## WHAT THE EXERCISE ASKS
Which of the lines below hold the word "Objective"? Pull each of them out.

## RECORDS FOR THE EXERCISE

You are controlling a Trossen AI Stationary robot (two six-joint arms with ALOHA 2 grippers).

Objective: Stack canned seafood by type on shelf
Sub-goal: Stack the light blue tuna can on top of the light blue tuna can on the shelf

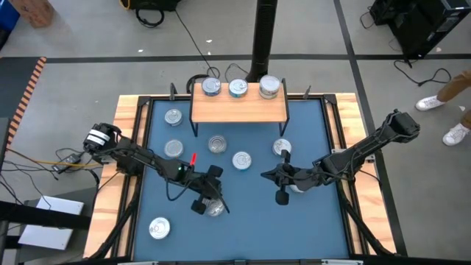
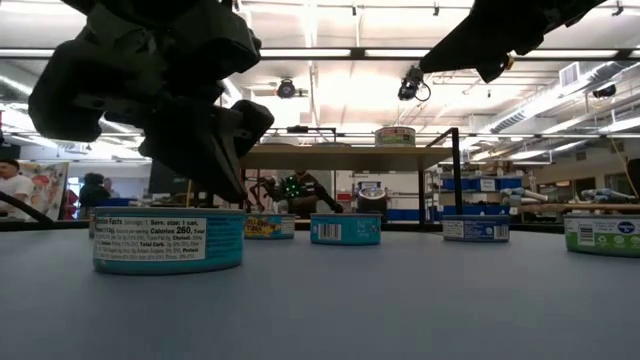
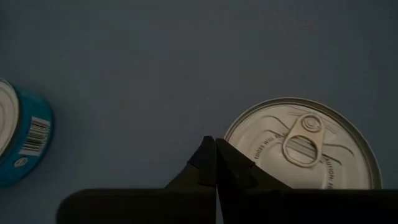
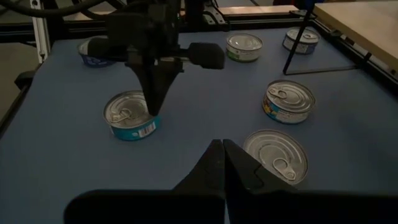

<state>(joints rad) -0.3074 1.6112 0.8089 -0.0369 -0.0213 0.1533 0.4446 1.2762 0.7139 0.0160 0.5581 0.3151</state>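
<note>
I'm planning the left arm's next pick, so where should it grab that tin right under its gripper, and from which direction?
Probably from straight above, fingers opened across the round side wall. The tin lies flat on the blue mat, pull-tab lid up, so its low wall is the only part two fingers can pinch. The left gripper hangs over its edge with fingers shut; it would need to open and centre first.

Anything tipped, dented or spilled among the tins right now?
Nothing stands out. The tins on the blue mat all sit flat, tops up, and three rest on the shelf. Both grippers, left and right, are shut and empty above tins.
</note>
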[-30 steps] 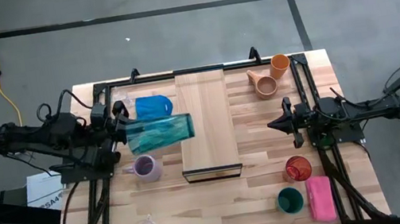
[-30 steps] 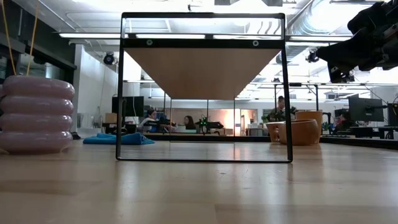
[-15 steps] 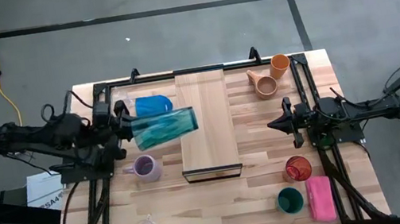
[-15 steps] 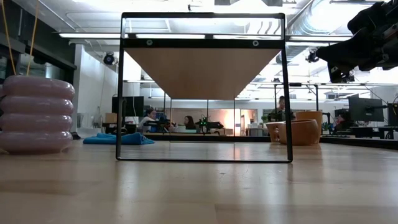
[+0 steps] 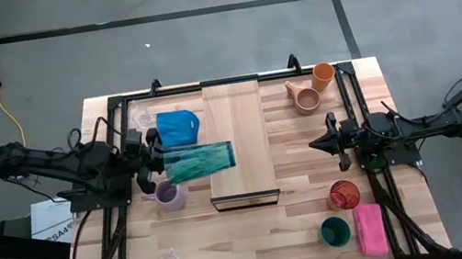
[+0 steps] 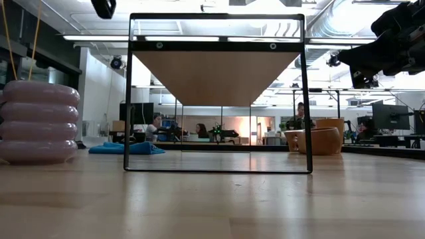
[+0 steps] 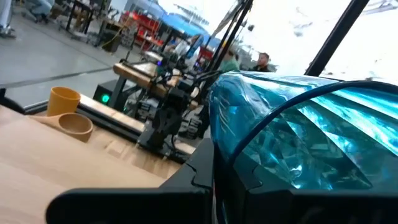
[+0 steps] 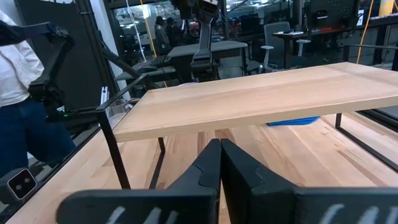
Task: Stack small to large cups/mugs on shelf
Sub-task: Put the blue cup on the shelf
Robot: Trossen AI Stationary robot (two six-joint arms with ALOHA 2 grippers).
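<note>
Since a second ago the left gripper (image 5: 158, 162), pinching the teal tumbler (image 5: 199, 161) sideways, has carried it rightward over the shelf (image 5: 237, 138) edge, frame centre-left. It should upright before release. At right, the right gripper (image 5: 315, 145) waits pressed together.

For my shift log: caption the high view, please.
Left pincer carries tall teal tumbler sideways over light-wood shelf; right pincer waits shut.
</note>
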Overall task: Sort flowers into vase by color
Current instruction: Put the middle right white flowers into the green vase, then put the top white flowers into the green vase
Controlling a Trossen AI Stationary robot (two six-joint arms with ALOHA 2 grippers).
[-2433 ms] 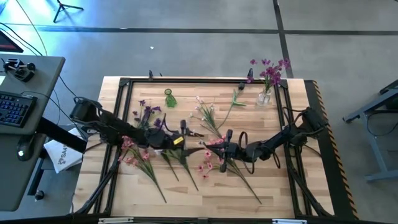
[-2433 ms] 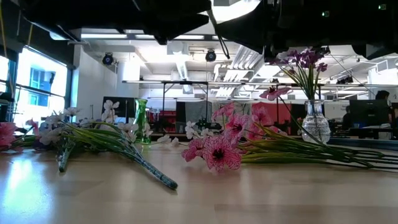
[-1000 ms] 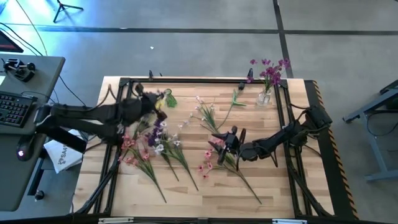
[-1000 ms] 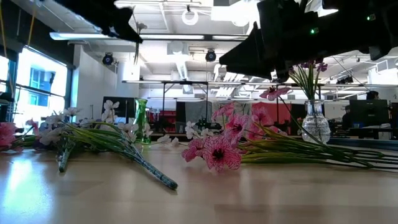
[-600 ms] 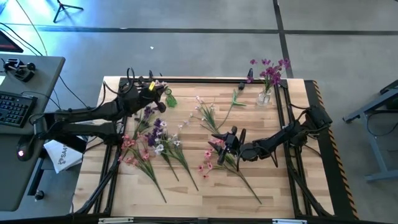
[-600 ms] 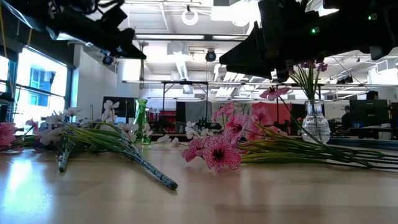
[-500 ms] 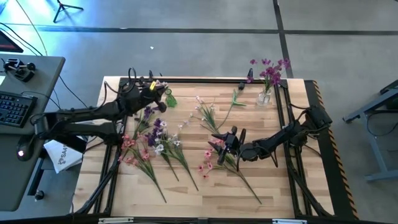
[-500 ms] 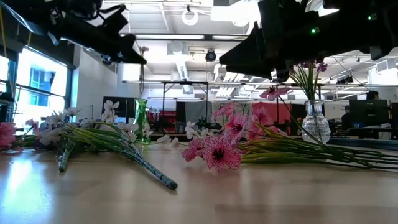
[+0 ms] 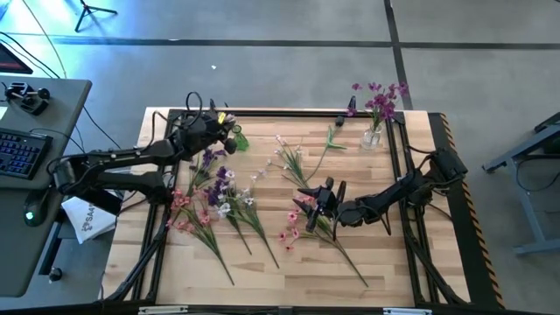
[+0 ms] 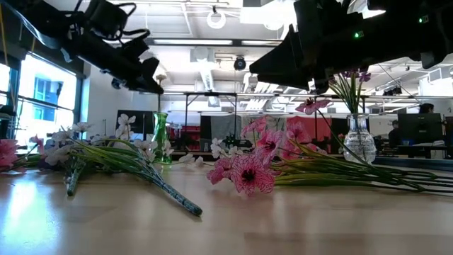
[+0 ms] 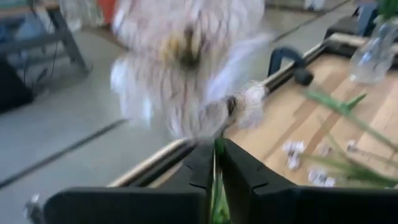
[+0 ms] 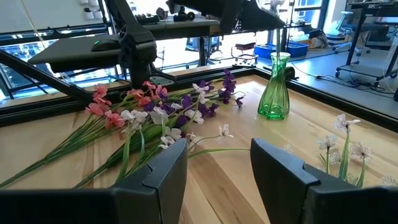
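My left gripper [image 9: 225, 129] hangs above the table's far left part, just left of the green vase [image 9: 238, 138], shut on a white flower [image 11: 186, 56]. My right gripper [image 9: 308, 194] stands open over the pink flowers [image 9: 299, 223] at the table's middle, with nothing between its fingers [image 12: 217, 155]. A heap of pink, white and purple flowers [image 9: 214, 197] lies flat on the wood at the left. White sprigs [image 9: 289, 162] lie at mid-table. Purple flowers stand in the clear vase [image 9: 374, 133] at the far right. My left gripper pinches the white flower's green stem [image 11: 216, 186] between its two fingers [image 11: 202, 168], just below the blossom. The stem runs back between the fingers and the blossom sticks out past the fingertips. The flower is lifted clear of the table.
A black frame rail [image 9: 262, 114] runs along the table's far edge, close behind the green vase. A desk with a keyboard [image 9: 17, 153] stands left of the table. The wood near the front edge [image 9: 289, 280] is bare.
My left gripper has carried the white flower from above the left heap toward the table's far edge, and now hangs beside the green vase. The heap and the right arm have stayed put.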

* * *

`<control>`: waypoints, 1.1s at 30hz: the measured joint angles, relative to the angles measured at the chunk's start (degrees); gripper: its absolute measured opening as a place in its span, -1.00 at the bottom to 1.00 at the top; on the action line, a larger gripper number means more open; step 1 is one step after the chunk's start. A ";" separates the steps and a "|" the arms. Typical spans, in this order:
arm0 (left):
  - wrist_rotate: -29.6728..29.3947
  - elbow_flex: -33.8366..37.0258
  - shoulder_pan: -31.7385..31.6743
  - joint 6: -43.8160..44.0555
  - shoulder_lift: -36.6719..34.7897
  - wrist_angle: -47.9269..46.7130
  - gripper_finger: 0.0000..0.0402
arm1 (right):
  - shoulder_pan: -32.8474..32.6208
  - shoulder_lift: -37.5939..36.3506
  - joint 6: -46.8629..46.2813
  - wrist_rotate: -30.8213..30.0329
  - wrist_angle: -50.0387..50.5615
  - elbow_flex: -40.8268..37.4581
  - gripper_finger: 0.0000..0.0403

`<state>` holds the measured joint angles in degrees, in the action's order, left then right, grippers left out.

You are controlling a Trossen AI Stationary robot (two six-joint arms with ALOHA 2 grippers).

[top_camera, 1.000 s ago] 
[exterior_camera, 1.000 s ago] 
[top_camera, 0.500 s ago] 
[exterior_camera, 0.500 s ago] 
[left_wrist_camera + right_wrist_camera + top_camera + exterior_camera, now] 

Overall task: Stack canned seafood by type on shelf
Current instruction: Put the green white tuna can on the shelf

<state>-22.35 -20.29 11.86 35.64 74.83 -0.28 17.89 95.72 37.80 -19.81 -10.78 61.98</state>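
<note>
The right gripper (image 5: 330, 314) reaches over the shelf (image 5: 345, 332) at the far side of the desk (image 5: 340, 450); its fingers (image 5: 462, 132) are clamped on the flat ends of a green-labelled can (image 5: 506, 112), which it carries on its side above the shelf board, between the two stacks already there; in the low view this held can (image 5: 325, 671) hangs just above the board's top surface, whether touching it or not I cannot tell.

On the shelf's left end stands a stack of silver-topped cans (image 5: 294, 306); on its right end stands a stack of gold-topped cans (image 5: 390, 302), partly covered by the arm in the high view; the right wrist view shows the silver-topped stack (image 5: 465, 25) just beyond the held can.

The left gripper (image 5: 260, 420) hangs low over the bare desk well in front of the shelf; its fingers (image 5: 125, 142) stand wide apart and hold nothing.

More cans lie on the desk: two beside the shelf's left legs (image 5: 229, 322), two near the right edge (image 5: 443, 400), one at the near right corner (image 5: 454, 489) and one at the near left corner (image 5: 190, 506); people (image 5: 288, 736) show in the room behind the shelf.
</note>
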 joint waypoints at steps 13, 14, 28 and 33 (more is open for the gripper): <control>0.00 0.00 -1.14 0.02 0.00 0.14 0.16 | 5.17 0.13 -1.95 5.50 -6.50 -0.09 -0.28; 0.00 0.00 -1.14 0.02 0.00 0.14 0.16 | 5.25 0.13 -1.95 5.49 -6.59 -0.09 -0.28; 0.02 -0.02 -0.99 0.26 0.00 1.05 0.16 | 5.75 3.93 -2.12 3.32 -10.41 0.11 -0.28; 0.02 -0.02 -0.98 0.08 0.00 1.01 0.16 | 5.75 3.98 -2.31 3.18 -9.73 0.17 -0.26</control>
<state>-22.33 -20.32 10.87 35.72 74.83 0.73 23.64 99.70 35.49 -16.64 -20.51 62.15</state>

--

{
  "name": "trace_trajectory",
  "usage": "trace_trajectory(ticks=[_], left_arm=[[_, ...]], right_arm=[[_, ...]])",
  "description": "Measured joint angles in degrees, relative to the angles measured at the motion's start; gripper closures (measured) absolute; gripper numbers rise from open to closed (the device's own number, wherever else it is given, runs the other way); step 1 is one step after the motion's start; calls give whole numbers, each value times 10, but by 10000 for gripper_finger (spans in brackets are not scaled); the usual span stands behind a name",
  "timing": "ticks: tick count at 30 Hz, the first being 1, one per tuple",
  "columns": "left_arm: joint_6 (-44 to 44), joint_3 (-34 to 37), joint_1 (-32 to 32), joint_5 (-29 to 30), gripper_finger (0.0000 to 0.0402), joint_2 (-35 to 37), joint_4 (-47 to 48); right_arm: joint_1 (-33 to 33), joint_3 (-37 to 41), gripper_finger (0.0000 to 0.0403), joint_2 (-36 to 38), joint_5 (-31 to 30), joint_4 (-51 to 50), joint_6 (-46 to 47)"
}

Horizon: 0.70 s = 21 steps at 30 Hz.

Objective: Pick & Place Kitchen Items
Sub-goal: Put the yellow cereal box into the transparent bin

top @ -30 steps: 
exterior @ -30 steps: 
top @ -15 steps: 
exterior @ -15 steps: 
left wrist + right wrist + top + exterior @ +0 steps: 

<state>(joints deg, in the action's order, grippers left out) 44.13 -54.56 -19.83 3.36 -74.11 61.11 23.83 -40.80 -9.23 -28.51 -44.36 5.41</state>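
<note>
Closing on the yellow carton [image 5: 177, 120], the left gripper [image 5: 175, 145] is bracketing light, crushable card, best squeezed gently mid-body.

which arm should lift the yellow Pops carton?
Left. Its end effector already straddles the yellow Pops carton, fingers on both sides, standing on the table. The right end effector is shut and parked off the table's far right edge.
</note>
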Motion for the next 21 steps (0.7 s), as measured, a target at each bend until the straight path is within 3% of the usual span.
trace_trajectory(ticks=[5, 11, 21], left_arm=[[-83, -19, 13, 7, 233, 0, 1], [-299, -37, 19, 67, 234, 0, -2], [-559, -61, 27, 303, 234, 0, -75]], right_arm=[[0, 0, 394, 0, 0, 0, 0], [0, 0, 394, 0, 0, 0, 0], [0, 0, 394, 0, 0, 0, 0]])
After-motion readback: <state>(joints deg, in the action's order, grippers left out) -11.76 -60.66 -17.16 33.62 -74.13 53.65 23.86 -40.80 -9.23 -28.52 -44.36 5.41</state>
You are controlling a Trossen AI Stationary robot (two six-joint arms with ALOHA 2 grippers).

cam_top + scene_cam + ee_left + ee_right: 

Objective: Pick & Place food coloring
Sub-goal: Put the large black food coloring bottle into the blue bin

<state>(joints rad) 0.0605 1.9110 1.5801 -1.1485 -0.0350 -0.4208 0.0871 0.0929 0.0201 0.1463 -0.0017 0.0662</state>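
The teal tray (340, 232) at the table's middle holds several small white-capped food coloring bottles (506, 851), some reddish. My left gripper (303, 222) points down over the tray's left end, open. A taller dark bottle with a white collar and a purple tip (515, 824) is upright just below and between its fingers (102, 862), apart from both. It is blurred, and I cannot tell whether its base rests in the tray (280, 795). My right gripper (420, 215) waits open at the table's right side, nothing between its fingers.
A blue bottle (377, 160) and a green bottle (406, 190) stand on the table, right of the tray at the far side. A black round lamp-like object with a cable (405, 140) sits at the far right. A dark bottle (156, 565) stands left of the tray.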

## EXPECTED OUTPUT
Objective: Stack canned seafood by type on shelf
Objective: Pick & Place Kitchen Items
Objective: Pick & Place food coloring

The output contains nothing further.